Recorded data
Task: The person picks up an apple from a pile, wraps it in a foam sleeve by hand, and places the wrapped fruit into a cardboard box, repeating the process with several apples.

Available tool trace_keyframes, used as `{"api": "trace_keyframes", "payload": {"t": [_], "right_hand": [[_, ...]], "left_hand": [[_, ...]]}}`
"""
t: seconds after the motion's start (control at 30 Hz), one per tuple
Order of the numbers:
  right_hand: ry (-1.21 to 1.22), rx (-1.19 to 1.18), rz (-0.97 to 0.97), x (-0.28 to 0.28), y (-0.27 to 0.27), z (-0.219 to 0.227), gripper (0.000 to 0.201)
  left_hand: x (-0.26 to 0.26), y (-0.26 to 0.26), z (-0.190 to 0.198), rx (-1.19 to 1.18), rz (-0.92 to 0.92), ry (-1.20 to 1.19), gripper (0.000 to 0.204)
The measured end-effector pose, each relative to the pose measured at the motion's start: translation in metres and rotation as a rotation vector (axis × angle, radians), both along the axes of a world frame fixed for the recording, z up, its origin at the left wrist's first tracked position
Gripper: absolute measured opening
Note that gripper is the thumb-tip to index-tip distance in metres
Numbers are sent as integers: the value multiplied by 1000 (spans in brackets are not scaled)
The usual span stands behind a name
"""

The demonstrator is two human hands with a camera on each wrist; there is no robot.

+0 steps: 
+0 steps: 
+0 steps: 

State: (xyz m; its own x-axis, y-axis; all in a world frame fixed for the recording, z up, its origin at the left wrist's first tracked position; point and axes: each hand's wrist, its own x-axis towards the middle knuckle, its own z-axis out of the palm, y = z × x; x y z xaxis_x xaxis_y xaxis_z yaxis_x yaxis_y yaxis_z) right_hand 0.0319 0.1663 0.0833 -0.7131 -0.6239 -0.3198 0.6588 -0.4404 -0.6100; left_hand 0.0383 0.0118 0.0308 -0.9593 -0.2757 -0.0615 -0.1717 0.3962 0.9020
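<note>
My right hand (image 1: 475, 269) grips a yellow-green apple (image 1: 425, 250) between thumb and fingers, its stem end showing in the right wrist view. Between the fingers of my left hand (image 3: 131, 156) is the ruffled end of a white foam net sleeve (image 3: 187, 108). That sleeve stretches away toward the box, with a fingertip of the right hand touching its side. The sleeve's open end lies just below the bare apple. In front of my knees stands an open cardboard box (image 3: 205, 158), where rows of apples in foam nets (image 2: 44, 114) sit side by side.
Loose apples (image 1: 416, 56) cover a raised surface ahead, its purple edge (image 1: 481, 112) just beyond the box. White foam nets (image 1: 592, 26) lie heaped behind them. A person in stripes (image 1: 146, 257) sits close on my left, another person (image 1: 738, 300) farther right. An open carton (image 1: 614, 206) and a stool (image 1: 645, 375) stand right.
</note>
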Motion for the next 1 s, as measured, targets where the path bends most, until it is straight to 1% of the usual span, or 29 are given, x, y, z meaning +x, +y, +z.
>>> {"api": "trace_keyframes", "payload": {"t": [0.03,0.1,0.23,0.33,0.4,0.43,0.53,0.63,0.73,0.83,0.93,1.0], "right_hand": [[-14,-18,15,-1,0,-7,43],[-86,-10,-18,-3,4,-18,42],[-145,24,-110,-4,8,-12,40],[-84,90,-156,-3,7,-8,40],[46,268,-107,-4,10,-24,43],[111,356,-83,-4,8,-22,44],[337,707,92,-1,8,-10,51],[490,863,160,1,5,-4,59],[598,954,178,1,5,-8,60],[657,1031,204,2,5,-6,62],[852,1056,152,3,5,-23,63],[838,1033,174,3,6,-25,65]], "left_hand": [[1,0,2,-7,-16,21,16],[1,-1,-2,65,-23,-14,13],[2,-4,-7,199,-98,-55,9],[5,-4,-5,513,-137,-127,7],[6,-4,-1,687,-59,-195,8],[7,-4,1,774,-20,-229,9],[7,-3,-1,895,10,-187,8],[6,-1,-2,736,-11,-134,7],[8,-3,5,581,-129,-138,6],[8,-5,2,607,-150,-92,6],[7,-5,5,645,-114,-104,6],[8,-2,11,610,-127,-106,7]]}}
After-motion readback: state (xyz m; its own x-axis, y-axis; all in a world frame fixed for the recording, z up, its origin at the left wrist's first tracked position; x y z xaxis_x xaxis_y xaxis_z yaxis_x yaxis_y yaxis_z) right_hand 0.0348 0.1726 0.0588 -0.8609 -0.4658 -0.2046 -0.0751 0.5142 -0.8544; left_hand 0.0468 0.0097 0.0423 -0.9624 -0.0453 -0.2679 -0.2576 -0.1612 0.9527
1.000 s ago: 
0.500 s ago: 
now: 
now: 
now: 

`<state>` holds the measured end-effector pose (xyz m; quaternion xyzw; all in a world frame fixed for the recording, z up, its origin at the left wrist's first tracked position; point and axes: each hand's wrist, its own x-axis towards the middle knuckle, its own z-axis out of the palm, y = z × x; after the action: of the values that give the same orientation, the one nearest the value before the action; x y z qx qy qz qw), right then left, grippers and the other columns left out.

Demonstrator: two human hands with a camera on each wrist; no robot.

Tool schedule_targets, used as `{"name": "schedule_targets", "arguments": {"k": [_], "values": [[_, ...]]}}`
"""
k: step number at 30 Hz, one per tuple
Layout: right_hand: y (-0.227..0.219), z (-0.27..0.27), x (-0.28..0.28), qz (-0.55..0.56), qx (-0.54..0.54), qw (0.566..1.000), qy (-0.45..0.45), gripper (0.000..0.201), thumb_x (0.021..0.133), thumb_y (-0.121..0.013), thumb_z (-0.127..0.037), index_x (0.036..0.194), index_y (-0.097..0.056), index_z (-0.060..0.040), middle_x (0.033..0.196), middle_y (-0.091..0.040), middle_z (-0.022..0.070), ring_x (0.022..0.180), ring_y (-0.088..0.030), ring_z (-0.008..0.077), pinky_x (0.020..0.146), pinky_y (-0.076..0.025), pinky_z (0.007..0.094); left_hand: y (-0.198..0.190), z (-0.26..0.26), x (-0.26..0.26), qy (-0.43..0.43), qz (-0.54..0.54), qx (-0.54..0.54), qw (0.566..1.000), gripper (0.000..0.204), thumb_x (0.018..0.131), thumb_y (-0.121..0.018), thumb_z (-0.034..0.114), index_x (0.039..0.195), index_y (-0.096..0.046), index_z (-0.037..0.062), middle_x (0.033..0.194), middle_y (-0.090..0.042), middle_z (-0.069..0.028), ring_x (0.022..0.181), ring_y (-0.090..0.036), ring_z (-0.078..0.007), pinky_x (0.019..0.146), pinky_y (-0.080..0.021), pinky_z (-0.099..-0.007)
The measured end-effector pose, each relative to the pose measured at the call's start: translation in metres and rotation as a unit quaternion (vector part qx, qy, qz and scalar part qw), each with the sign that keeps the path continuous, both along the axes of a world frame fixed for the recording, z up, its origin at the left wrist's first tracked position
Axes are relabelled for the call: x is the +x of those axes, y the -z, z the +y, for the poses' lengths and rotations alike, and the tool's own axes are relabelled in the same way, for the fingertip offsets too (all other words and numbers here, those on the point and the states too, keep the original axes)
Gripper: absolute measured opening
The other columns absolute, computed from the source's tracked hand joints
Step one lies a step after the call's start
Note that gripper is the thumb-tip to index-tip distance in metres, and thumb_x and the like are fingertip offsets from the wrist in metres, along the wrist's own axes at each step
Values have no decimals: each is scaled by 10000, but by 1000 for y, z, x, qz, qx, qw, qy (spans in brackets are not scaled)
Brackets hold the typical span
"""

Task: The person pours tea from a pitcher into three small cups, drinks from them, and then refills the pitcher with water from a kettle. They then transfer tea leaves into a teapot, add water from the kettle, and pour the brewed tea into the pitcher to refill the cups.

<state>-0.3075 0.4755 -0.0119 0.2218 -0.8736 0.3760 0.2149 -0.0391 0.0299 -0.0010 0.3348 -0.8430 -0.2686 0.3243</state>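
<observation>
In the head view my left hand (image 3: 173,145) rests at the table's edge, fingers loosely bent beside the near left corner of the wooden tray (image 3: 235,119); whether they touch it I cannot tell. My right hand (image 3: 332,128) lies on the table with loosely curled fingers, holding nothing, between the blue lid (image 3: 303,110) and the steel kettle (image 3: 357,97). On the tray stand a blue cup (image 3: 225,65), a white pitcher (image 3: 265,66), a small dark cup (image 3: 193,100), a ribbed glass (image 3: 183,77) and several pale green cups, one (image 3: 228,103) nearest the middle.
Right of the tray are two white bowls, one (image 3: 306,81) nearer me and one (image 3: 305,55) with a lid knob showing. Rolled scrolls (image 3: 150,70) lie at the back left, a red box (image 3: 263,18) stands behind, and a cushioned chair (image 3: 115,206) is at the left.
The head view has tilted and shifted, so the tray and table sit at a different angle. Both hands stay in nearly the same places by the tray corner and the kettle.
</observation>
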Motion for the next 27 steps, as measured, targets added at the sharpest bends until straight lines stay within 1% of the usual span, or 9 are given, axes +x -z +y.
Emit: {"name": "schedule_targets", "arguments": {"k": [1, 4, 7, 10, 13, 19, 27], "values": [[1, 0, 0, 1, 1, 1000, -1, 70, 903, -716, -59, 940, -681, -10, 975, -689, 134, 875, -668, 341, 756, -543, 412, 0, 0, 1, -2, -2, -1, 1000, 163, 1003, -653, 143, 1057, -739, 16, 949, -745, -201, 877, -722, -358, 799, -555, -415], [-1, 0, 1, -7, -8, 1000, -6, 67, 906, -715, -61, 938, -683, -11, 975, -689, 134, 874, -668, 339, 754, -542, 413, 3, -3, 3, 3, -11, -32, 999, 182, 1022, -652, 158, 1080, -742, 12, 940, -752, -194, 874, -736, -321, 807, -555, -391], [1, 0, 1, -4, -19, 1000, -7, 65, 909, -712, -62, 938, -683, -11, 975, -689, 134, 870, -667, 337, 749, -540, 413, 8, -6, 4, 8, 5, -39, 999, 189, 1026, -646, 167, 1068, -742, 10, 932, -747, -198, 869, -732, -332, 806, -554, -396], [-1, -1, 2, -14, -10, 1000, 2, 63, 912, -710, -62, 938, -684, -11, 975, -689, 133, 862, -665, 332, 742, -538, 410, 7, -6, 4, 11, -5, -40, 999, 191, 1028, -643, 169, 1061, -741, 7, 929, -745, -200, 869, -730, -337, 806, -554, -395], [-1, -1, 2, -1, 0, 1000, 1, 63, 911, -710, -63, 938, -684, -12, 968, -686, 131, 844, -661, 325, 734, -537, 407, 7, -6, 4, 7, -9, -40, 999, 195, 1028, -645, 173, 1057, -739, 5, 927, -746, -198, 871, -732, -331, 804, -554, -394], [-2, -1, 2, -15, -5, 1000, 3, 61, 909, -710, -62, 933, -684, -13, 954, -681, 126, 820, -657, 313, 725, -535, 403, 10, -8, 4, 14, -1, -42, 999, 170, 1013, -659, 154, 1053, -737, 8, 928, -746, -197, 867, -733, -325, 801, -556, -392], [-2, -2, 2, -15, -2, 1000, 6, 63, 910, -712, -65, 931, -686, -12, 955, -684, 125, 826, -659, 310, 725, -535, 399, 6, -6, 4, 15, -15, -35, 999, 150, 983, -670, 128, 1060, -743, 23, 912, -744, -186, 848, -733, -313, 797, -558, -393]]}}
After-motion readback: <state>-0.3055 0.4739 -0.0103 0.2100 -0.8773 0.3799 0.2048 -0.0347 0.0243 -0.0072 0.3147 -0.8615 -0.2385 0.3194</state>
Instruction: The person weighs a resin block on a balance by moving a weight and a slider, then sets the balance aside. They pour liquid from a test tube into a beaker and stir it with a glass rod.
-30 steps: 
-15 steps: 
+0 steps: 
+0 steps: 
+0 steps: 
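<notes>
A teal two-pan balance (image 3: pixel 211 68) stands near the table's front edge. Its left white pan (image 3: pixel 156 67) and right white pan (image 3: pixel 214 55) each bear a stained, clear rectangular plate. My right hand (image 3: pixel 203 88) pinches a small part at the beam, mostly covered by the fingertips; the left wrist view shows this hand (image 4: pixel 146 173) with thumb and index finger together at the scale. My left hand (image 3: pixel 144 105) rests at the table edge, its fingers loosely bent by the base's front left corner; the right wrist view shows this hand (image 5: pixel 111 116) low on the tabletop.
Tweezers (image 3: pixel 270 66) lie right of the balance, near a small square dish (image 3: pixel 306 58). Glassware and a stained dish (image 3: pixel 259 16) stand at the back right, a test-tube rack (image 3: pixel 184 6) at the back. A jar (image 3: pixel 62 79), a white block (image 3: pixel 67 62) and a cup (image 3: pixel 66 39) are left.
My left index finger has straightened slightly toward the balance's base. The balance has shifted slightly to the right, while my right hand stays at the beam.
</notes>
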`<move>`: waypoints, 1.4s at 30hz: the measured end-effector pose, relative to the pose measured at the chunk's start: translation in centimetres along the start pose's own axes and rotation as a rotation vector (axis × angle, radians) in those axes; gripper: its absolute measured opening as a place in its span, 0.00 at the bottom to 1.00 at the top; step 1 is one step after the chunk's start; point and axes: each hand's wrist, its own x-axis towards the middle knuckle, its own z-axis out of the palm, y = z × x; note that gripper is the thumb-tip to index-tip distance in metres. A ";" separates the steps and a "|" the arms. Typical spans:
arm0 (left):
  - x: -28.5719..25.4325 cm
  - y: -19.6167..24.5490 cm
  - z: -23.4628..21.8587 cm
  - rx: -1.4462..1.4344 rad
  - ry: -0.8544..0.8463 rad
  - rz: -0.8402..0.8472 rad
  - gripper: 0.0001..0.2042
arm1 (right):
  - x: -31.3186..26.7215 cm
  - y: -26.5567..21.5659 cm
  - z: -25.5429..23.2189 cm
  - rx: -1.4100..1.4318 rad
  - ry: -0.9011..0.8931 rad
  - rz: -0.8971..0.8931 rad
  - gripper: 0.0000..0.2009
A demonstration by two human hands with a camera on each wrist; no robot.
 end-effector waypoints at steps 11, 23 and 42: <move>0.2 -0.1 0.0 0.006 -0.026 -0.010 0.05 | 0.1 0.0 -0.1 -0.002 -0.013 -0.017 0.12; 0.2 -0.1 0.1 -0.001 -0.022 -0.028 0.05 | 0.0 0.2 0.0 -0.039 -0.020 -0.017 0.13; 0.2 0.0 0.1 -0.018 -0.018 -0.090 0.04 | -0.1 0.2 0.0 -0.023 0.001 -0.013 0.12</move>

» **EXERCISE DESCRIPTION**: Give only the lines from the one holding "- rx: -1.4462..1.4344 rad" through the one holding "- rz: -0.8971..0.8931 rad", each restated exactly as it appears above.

» **WORKED SOLUTION**:
  - rx: -1.4462..1.4344 rad
  - ry: -0.8544..0.8463 rad
  - rz: -0.8402..0.8472 rad
  - gripper: 0.0001..0.2042
arm1 (right):
  - x: -31.3186..26.7215 cm
  - y: -26.5567..21.5659 cm
  - z: -25.5429..23.2189 cm
  - rx: -1.4100..1.4318 rad
  - ry: -0.9011..0.8931 rad
  - rz: -0.8971..0.8931 rad

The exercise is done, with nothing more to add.